The introductions over, Marilyn settled back down on one of the chairs and Joanna took the seat at her side.

“Now what can I do for you, Inspector?”

Surely – she must already know about her friend’s disappearance?

But Marilyn Saunders shaded her eyes by dropping the sunglasses. Joanna eyed her suspiciously. Sunglasses are a great way to conceal your expression. Leek is a small town. News travels as fast as a forest-fire. And Jewel Pirtek had struck her as a woman who would find it hard not to spread gossip, particularly to such a close friend. If she could have read Marilyn’s eyes she knew she would know whether she was telling her a stale story or hot news. But with the sunglasses in place even this would remain a mystery. As succinctly as possible Joanna gave her the benefit of the doubt and outlined all they knew about Beatrice’s disappearance, distracted by the dual image of herself mirrored in the sunglasses. Marilyn Saunders listened without giving anything away, her head tilted to one side. She was a good listener, nodding and responding with an, “Ah-ha”, at all the right moments without interruption. There was a reassuring balance about her manner and the way she gave Joanna her undivided attention. She must be an ideal nurse, someone who would listen, and give a thoughtful, unbiased, professional and informed opinion.

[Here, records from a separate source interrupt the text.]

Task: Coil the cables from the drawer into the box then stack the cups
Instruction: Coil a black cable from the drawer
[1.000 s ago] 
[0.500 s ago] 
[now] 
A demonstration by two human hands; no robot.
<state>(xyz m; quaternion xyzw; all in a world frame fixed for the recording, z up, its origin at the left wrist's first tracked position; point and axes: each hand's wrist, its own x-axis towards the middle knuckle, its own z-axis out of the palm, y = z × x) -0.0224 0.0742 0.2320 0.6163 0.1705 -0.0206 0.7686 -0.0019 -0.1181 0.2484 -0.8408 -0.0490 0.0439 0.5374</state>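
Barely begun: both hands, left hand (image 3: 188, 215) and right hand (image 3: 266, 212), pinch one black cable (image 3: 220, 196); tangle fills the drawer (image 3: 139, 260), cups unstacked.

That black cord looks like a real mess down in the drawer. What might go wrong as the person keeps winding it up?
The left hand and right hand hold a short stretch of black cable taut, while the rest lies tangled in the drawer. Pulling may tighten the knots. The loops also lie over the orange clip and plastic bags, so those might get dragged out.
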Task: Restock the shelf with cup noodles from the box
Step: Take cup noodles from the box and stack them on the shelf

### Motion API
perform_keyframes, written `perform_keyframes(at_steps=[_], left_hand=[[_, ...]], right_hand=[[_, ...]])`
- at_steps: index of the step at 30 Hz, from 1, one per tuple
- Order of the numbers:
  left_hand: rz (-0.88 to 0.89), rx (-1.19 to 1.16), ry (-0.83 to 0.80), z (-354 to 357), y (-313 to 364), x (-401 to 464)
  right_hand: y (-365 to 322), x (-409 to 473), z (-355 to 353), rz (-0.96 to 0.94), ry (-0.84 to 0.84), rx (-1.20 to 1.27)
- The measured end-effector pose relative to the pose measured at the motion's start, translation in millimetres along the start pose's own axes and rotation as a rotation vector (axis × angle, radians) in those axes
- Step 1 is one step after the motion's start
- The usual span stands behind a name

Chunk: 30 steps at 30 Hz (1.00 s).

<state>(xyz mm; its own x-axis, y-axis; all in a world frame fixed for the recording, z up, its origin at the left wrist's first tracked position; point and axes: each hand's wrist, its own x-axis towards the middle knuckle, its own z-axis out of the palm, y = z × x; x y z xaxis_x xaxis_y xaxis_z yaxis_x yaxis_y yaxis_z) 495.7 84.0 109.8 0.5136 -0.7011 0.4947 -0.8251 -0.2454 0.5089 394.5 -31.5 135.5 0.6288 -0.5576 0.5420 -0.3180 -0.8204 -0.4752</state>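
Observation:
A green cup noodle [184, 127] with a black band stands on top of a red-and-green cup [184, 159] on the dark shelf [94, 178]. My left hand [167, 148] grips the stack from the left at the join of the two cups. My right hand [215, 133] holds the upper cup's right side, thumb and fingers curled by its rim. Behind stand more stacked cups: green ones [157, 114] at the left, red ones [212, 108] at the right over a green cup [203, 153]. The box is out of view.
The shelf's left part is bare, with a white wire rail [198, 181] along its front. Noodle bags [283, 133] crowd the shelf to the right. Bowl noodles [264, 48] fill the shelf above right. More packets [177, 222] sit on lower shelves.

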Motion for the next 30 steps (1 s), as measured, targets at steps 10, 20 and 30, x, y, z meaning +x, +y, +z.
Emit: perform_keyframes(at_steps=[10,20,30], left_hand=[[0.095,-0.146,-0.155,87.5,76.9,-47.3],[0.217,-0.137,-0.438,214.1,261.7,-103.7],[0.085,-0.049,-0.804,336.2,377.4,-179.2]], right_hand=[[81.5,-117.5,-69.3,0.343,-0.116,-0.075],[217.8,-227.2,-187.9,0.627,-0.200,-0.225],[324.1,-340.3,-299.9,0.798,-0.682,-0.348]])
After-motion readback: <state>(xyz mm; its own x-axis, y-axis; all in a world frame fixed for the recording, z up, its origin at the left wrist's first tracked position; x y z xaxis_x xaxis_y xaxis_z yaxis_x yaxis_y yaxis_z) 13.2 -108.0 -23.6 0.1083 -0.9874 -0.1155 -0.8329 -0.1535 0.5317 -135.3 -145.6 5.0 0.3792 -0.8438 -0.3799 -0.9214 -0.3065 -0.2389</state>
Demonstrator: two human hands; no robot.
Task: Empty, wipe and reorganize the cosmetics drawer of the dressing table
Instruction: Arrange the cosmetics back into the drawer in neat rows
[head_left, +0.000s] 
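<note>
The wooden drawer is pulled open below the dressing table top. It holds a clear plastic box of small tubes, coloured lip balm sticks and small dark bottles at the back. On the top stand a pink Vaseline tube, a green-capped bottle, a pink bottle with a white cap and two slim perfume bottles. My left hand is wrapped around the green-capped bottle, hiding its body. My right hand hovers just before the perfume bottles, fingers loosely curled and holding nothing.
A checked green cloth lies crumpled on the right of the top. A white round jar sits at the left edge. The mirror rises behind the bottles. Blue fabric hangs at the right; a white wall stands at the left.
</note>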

If Beatrice had been tempted to confide in anyone it would surely have been in this woman who was so patently close to her in age and outlook and had the stable character of an agony aunt?

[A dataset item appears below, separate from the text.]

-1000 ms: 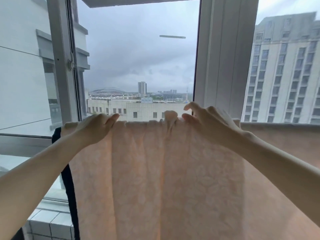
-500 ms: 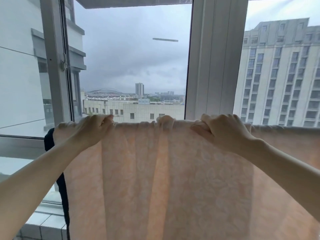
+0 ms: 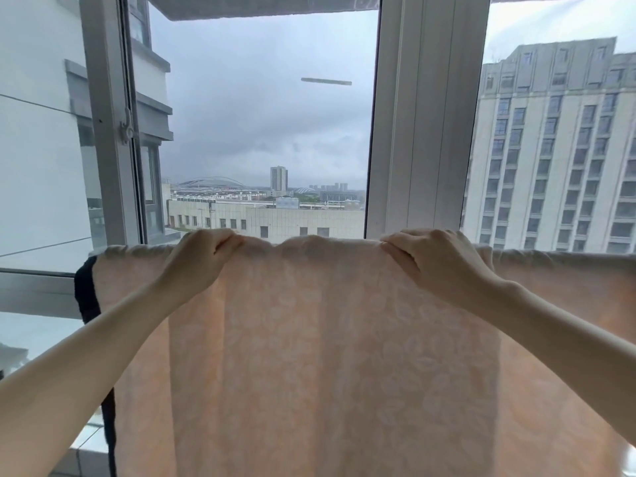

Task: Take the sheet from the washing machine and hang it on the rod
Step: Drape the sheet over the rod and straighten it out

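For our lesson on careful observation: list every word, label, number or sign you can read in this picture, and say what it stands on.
No readable text anywhere.
The peach sheet, gripped by the left hand and right hand, carries only a pale floral pattern, no lettering.
The tall building outside shows no sign.
The distant rooftops are too small and blurred to tell.

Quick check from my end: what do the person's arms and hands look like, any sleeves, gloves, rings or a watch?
Both forearms are bare as far as the frame shows: no sleeves in view. The left hand and right hand wear no gloves. No ring, watch or bracelet shows on the visible fingers or wrists. The upper arms are out of frame, so short sleeves cannot be ruled out.
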`<state>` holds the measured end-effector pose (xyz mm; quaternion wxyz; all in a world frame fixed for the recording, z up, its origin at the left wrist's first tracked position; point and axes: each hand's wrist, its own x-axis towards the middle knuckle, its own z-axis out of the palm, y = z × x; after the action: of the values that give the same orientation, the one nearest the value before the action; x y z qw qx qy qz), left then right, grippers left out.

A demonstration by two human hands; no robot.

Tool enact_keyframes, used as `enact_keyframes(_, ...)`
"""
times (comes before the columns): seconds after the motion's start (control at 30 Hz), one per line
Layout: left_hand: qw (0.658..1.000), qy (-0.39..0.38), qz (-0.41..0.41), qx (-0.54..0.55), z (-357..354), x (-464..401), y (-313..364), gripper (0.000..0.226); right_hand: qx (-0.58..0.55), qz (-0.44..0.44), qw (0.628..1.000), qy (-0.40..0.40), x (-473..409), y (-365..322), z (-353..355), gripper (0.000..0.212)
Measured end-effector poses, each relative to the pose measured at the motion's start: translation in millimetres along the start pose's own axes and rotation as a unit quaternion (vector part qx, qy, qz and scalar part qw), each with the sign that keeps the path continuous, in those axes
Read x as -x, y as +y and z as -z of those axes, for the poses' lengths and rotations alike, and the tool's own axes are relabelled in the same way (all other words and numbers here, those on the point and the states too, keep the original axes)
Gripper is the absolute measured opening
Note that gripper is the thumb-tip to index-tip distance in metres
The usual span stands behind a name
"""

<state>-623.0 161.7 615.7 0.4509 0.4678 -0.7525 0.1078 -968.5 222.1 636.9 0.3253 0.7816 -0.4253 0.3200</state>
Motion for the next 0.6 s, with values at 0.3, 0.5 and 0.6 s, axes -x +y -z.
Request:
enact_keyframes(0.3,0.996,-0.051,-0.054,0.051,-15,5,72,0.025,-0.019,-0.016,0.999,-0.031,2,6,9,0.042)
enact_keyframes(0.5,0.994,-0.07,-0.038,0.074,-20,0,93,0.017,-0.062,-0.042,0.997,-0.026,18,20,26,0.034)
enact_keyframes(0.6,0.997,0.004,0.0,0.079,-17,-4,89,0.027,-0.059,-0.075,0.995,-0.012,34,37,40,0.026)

Or was there something more complicated behind those blocked-in eyes?

Joanna stopped speaking and sensed that the nurse’s
attitude had changed.

“I see,” Marilyn said quietly. “So she’s gone. That is what you’re saying?” Her face was turned away. She looked as though she was staring out across the lawn. And now her mouth looked slack, unhappy, uncertain; her hands were draped over the arms of the chair, her legs tightly crossed, her ankles jerking so it looked as though she was tapping out some swift panicked rhythm.

Joanna’s answer was set at a deliberate tangent. She wanted to winkle out the truth that she sensed this woman knew but was reluctant to tell. She leaned back in her chair and shaded her eyes from the dazzling sun. “In some ways,” she said, watching the nurse from lowered lashes, “this is the sort of disappearance which does not give the police cause for concern. But in others –” She stopped deliberately short.

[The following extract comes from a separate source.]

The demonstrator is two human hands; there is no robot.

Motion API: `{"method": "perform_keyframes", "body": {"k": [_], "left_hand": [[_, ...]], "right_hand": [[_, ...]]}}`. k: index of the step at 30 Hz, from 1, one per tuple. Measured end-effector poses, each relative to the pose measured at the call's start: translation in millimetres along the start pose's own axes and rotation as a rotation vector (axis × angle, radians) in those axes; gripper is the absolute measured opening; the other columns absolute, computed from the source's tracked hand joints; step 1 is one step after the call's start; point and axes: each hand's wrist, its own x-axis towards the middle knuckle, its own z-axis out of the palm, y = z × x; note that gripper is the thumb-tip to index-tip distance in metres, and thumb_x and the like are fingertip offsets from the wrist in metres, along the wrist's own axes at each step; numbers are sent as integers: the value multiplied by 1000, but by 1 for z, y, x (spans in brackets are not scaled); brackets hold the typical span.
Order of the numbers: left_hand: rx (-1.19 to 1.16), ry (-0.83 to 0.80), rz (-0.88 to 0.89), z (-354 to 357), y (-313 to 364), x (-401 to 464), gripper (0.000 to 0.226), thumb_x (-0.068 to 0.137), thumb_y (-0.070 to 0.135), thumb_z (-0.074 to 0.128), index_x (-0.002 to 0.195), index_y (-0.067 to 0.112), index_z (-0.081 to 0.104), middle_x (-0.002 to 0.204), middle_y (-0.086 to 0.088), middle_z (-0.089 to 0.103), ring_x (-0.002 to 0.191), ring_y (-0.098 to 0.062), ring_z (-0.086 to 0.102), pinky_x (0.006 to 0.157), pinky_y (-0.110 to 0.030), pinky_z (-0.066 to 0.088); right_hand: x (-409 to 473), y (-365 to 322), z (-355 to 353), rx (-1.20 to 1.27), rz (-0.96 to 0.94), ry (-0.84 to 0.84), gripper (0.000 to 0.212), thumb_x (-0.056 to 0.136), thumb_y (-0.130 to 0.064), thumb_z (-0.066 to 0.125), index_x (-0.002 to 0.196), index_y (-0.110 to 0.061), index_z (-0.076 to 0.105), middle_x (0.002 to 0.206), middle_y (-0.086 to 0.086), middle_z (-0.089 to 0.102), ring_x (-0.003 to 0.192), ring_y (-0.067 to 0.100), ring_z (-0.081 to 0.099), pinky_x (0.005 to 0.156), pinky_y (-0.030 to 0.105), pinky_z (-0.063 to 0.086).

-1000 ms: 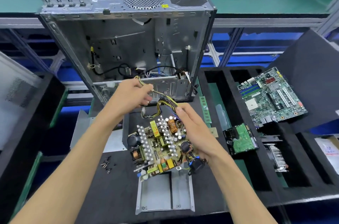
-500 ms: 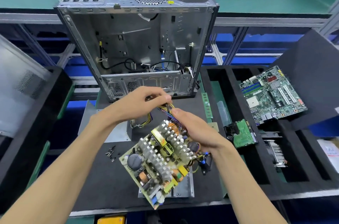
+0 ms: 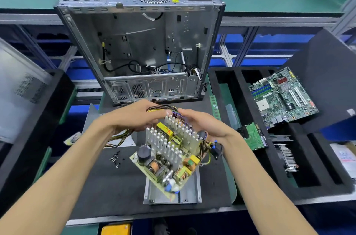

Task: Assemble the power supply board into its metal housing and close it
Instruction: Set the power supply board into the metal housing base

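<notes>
The power supply board (image 3: 169, 155), with silver heat sinks, a yellow transformer and a black capacitor, is lifted and tilted above the mat. My left hand (image 3: 134, 119) grips the bundle of yellow and black cables (image 3: 159, 108) at the board's far end. My right hand (image 3: 200, 123) holds the board's far right edge, fingers curled over the heat sinks. A black mains socket (image 3: 215, 151) dangles on wires under my right wrist. One grey metal housing half (image 3: 173, 190) lies flat beneath the board. Another housing part (image 3: 92, 117) lies behind my left forearm.
An open computer case (image 3: 140, 42) stands upright behind the mat. Several small screws (image 3: 115, 159) lie loose on the mat left of the board. A motherboard (image 3: 283, 98), a hard drive (image 3: 252, 136) and a heat sink (image 3: 287, 155) sit in foam tray slots at right.
The board has been raised off the housing half and tipped up toward me, then swung slightly right. Both hands came closer together at the cable end.
</notes>
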Motion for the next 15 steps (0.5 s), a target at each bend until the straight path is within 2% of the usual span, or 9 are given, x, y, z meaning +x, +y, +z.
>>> {"method": "perform_keyframes", "body": {"k": [1,3,5,6,8,9,11,13,15], "left_hand": [[-8,20,-32,2,-2,0,64,87,68,59,79,4,57,57,4,41,48,-14,32,42,-19,27],[-56,63,-77,7,-7,0,66,89,67,57,91,1,65,67,-4,46,59,-18,35,47,-25,27],[-148,133,-91,11,-11,-1,60,96,58,55,96,0,68,73,-9,49,65,-21,38,51,-29,27],[-210,193,-107,12,-13,-2,56,98,54,55,91,0,67,70,-9,48,62,-21,37,51,-28,26],[-298,324,-147,13,-21,-2,45,99,47,57,70,14,61,55,-2,38,48,-16,30,46,-23,23],[-319,377,-166,15,-25,-2,49,100,43,57,56,22,54,49,4,34,43,-15,27,42,-20,21],[-343,450,-207,23,-33,-3,63,102,39,55,42,23,54,42,11,33,38,-10,26,38,-18,21],[-350,504,-237,32,-40,-5,58,102,40,55,47,23,58,40,11,38,37,-9,29,37,-17,22],[-350,507,-249,40,-47,-8,43,102,41,54,69,14,60,40,8,47,35,-9,28,36,-17,20]], "right_hand": [[0,-1,-1,49,12,-30,42,107,-41,46,129,-14,69,120,6,76,113,26,72,104,40,53],[0,-2,-3,185,36,-91,46,108,-40,43,125,-12,74,108,4,79,97,21,76,93,35,60],[0,3,-7,413,50,-167,49,107,-43,44,119,-10,78,115,11,77,105,24,74,95,37,59],[0,6,-9,557,52,-201,52,107,-43,45,123,-3,74,123,18,73,113,30,71,101,42,56],[0,13,-13,753,38,-207,57,107,-43,48,126,7,68,126,26,69,119,39,68,99,51,56],[0,16,-12,804,27,-190,56,106,-44,50,128,6,65,125,28,68,119,41,68,97,52,56],[1,23,-7,854,6,-166,50,107,-43,51,129,1,60,125,28,68,120,43,66,96,55,56],[3,30,-1,858,23,-103,41,107,-38,53,115,-1,67,116,23,73,116,40,69,98,54,55],[6,38,3,818,45,-18,35,107,-34,53,122,-4,63,104,15,76,104,34,74,95,51,55]]}}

Marilyn rose to the bait and nibbled at it gently. “Can you explain?”

“This is a middle-aged woman, Mrs Saunders. Not a child or a vulnerable person. There’s no history of mental illness – depression or acute anxiety. If anything her recent mental state has been more robust in the last few months than it had been.” She noticed that Marilyn did not argue. “She lives a bare mile from her work in a town that is generally considered quite safe. She disappeared some time between nine fifteen and nine forty-five in the morning on a busy market day when there would have been plenty of people around. I don’t believe she could have been forcefully abducted in that time without somebody seeing and intervening. It was light; the entire area is well populated and she was on a bicycle, which was carefully locked up. It is much more likely that she went voluntarily, either alone or with someone she knew.”